Honorifics and Names

The unique sonic and visual character of each palace gamelan and its integration into palace life is acknowledged by it being given a personal name preceded by the honorific “kangjeng kyahi” (from “ingkang panjenengan kyahi,” “the venerable one,” hereafter abbreviated “K.K.”). The honorific and name of a palace gamelan appear on the back side of its gong ageng in Javanese script.

gong inscribed with kangjeng kyahi nagawilaga
The inscription on the back side of this gong ageng reads “kangjeng kyahi nagawilaga” (“The Venerable Serpent of War”), the name of the palace heirloom gamelan sekati to which it belongs.

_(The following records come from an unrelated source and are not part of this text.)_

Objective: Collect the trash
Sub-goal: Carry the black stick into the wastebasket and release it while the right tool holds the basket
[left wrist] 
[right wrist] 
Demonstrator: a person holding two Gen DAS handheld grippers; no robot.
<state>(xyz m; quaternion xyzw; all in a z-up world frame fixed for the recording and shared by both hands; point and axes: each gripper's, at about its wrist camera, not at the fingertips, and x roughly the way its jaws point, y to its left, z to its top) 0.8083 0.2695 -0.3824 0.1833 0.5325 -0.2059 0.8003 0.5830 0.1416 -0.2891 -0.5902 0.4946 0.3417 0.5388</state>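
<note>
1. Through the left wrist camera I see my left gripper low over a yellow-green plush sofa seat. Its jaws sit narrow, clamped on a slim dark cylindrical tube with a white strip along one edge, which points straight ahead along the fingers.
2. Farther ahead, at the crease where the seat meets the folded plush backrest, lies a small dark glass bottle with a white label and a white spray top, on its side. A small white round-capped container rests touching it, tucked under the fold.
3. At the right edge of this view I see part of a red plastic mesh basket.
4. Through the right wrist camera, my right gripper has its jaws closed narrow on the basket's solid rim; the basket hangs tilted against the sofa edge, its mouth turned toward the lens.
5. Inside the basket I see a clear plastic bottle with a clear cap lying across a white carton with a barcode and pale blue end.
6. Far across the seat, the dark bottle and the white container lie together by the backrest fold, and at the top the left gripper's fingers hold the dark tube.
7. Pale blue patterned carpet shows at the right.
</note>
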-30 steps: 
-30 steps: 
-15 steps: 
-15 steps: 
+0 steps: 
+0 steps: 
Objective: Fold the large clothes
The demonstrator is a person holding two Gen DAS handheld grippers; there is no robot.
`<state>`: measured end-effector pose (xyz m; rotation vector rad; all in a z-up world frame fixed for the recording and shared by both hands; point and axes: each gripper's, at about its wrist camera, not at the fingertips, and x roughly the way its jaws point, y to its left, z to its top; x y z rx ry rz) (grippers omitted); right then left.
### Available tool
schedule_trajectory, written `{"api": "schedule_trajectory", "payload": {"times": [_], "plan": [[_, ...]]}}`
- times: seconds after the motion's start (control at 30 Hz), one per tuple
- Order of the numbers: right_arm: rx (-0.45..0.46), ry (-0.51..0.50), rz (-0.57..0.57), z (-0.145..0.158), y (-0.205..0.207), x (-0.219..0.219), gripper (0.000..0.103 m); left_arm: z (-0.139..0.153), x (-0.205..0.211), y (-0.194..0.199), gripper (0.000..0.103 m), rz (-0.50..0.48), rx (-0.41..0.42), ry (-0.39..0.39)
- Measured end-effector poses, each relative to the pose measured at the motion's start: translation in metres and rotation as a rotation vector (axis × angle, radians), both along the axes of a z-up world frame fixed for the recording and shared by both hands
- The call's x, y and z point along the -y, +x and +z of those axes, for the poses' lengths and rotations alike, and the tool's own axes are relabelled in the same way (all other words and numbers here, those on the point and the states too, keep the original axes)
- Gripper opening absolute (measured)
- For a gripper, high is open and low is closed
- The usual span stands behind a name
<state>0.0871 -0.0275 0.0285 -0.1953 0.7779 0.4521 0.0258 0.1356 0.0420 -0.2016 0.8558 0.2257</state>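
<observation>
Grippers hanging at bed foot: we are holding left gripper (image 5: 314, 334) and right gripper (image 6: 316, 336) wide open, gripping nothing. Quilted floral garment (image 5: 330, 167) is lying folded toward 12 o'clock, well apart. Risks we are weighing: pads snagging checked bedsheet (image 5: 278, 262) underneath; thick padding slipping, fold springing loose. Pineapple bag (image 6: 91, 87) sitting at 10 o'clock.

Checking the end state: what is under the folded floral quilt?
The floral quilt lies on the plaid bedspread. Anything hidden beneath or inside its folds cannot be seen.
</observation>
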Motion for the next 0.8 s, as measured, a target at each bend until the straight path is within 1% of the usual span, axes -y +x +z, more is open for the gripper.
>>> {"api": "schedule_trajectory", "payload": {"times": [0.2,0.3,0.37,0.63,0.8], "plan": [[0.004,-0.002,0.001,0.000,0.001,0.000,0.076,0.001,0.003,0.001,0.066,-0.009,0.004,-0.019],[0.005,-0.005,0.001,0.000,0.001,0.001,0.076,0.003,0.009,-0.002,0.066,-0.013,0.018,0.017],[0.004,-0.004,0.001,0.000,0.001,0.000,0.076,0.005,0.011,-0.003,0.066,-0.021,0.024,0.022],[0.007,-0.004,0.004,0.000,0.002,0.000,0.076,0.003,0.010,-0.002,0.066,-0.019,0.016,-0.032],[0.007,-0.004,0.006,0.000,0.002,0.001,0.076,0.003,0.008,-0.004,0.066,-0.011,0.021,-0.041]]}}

The names of palace gamelan sets incorporate Javanese and Old Javanese (Kawi) words. The translations of these palace gamelan names as presented here cannot possibly capture the often obscure, oblique, and invariably multiple connotations these names may evoke in the minds of individual Javanese. Most of the names will not make sense in their English translations, but this in large part is due to the strong possibility that they, in their original Javanese form, are thought of more in terms of how they sound rather than what they mean literally.

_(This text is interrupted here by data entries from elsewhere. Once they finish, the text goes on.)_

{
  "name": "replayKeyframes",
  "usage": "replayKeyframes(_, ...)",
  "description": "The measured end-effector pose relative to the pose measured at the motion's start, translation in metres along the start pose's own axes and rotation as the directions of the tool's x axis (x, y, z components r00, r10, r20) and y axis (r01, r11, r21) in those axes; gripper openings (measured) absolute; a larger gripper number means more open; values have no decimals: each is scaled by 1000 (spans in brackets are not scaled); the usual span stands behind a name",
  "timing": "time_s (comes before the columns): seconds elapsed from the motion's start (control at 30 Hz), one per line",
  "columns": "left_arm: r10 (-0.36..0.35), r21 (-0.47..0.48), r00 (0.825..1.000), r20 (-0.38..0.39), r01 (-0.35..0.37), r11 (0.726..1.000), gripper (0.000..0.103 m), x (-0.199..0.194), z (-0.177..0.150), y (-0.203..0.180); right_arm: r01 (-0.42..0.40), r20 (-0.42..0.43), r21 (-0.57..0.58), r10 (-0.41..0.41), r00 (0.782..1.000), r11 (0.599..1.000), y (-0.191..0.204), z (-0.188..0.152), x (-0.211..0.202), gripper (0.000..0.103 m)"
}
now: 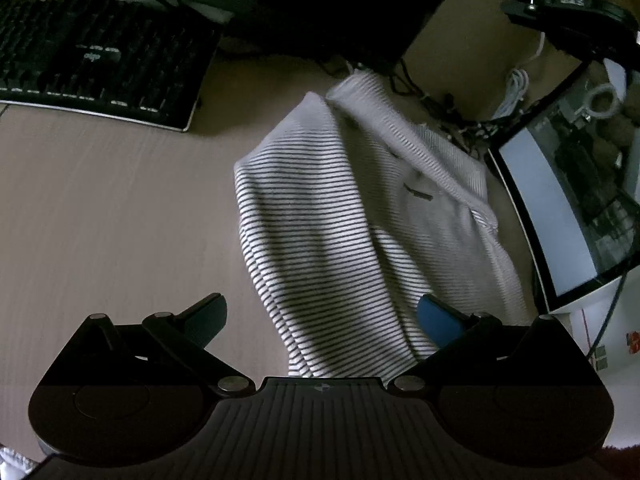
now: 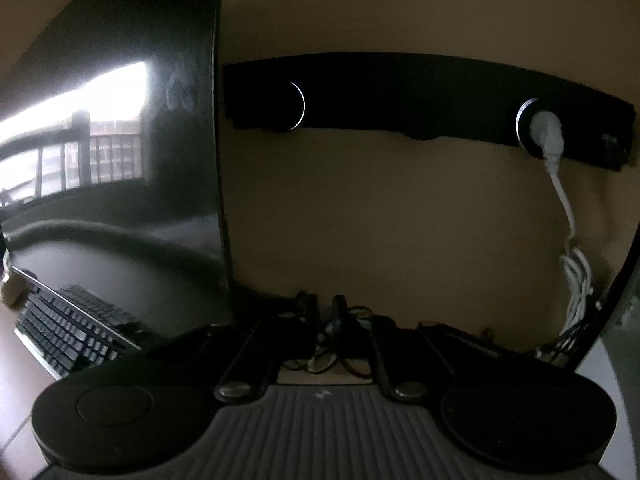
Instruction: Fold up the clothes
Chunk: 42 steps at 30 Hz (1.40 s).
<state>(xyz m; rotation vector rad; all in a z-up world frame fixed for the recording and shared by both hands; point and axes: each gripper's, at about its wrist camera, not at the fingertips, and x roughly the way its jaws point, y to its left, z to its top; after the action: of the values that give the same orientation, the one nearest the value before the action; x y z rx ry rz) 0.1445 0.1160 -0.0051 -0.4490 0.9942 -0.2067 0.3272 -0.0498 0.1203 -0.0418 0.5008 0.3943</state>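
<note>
Striped shirt lying rumpled on desk, right of keyboard. Left gripper spread wide above its near end, grasping nothing. Right gripper nearly closed, empty, facing wall.

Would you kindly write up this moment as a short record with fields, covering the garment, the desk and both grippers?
garment: striped shirt, partly folded, collar toward the far side
surface: wooden desk
left gripper: open, over the shirt's near edge, not gripping it
right gripper: nearly closed, nothing between the fingers, pointing at the wall
nearby: keyboard far left, monitor to the right, white cable plugged into the wall strip
</note>
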Motion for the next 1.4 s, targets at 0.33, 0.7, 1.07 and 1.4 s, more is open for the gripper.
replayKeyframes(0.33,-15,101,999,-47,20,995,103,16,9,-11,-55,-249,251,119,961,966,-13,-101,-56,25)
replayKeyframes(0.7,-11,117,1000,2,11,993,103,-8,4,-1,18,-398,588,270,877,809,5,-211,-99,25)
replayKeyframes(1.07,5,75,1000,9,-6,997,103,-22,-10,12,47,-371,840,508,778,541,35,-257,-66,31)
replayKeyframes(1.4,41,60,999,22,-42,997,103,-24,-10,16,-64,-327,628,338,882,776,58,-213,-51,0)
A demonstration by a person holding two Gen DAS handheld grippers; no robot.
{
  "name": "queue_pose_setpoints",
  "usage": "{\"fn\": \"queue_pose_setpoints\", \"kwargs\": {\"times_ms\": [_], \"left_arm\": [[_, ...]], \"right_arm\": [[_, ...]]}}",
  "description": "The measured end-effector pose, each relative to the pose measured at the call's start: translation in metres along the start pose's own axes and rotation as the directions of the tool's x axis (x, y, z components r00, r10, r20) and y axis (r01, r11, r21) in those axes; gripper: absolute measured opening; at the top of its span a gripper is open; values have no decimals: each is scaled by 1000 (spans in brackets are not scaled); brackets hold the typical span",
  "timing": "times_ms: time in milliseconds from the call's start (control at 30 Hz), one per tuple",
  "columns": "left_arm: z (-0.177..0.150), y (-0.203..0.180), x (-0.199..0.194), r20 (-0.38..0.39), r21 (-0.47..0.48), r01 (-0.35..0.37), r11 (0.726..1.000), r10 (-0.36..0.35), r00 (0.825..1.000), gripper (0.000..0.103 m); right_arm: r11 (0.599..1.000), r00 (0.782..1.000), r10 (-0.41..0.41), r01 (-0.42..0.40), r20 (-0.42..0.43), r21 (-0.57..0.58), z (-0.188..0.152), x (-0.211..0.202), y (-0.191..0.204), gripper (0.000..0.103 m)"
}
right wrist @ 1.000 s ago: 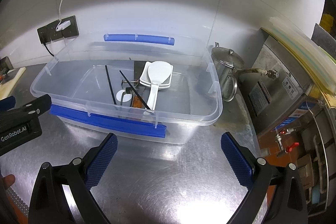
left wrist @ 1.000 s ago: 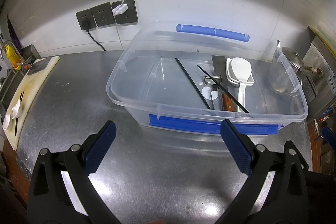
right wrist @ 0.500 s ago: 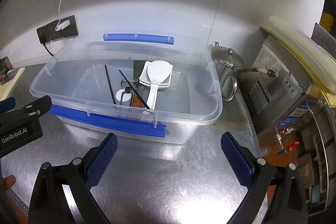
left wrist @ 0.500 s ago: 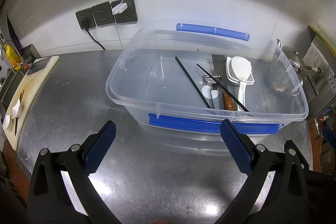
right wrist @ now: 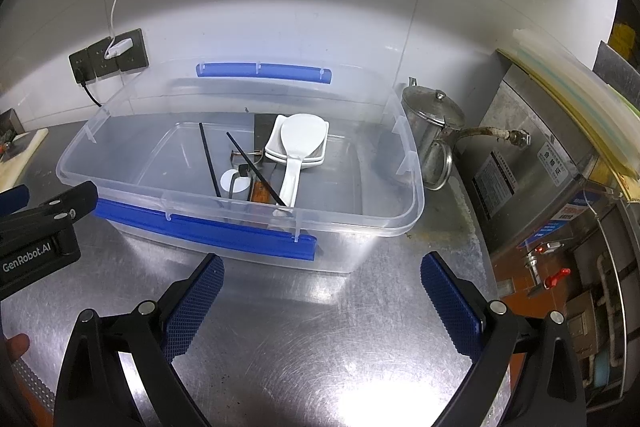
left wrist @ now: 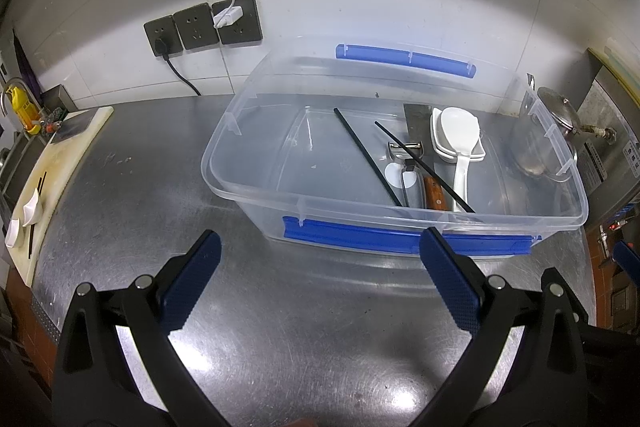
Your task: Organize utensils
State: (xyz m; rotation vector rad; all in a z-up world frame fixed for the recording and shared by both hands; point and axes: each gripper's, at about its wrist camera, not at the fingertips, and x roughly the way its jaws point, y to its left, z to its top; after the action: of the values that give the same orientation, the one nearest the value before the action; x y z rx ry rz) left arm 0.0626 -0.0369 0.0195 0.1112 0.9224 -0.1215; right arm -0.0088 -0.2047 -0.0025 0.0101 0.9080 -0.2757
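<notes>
My left tongs (left wrist: 318,251) hang wide apart above the steel bench (left wrist: 160,163), facing a clear bin (left wrist: 256,183) holding chopsticks (left wrist: 366,157) and a white spoon (left wrist: 460,147).

Both wrist cameras sit low over the steel desk (left wrist: 320,327), each looking forward between its own gripper's spread fingers. Ahead of both, near, lies the clear bin (left wrist: 400,211) (right wrist: 360,223), which both views share. The right view also catches the left gripper (right wrist: 44,227) at its left edge.
</notes>
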Motion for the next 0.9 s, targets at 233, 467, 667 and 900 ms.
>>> {"fn": "queue_pose_setpoints", "kwargs": {"times_ms": [233,467,667,900], "left_arm": [[0,0,0,-1,1,0,1000,0,1000,95],[0,0,0,-1,1,0,1000,0,1000,95],[0,0,0,-1,1,1,1000,-1,1000,95],[0,0,0,-2,0,0,1000,0,1000,95]], "right_arm": [[1000,1000,-1,1,-2,-1,-1,0,1,98],[1000,1000,-1,1,-3,0,-1,0,1,98],[1000,1000,-2,2,-3,3,-2,0,1,98],[1000,1000,-4,4,-2,2,-2,-1,1,98]]}}
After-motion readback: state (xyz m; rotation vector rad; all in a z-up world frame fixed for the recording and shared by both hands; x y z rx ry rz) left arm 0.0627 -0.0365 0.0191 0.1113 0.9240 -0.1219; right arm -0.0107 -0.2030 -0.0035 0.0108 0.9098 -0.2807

Three archaic gamelans attributed to the reign of the First Sultan (1755-1792) include the Kawi word ‘guntur‘ meaning, variably, ‘to fall’ (as leaves do from trees, or soldiers do in battle) or ‘thunder.’ Although neither definition works well with all of the other components to which it is attached in the names of the three sets to produce comprehensible translations–laut (sea), madu (honey), and sari (essence, beauty, flower)–it is perhaps again the archaic sound of the word and its association with a powerful natural phenomenon (thunder) or with bravery (falling in battle) that made it an appropriate choice for the names of ceremonial gamelans some two-hundred-fifty years ago. Further references to symbols of power and warfare are brought together in the names of other gamelans also dating from the reign of the First Sultan: naga (snake, dragon, elephant) and laga (war, battle) for the gamelan sekati K.K. Nagawilaga; maésa (water buffalo) and ganggang (separated combatants) for the gamelan kodhok ngorèk K.K. Maésaganggang; surak (a cry or shout of encouragement, or perhaps a battle cry) for the gamelan sléndro K.K. Surak, which was supposedly taken into battle by the First Sultan. Collectively, the names of the gamelan sets associated with the First Sultan suggest an emphasis on a martial lifestyle, and indeed the First Sultan is characterized as having been a great warrior. Even the one set from his reign that has no martial references in its name–the gamelan pélog K.K. Kancilbelik; kancil (mouse deer), belik (pond or pool)–actually is associated with his military exploits, but this connection will be explored later.

The names of several palace gamelans also include words found in the names and titles of members of the aristocracy. Madu (honey), harja (comfortable, prosperous), negara (kingdom), kusuma (flower, beautiful, aristocracy), puspa (flower), and nadi (river) are common components in the names given to the progeny of the sultans of Yogyakarta. The court-conferred names of the wives of sultans have an almost entirely separate vocabulary of components some of which are also found in the names of palace gamelans—sih (in love), sari (essence, beauty, flower), murti (body, entity), and mulya (noble). Daughters of sultans generally married the high-ranking men in the palace bureaucracy called bupati. These men, many themselves descendents of royalty (often one generation removed from a sultan, i.e., children of princes and princesses), carried rank titles such as tumenggungriya, and panji preceding their palace given names. A few gamelan sets that are or have been in the possession of the palace are named with these terms of rank.

The names bestowed upon palace gamelans draw heavily upon a circumscribed vocabulary of archaic Kawi and modern Javanese words that resonate certain cultural ideals valued by members of the Yogyanese aristocracy: refinement, beauty, power (especially military prowess), potency, sensuality, prosperity. Names given to palace gamelans also echo the court-conferred names of the nobility in whose lives these sets are implicated. Thus, gamelan names partake fully in a complex network of social and symbolic associations that are an integral facet of Javanese court life.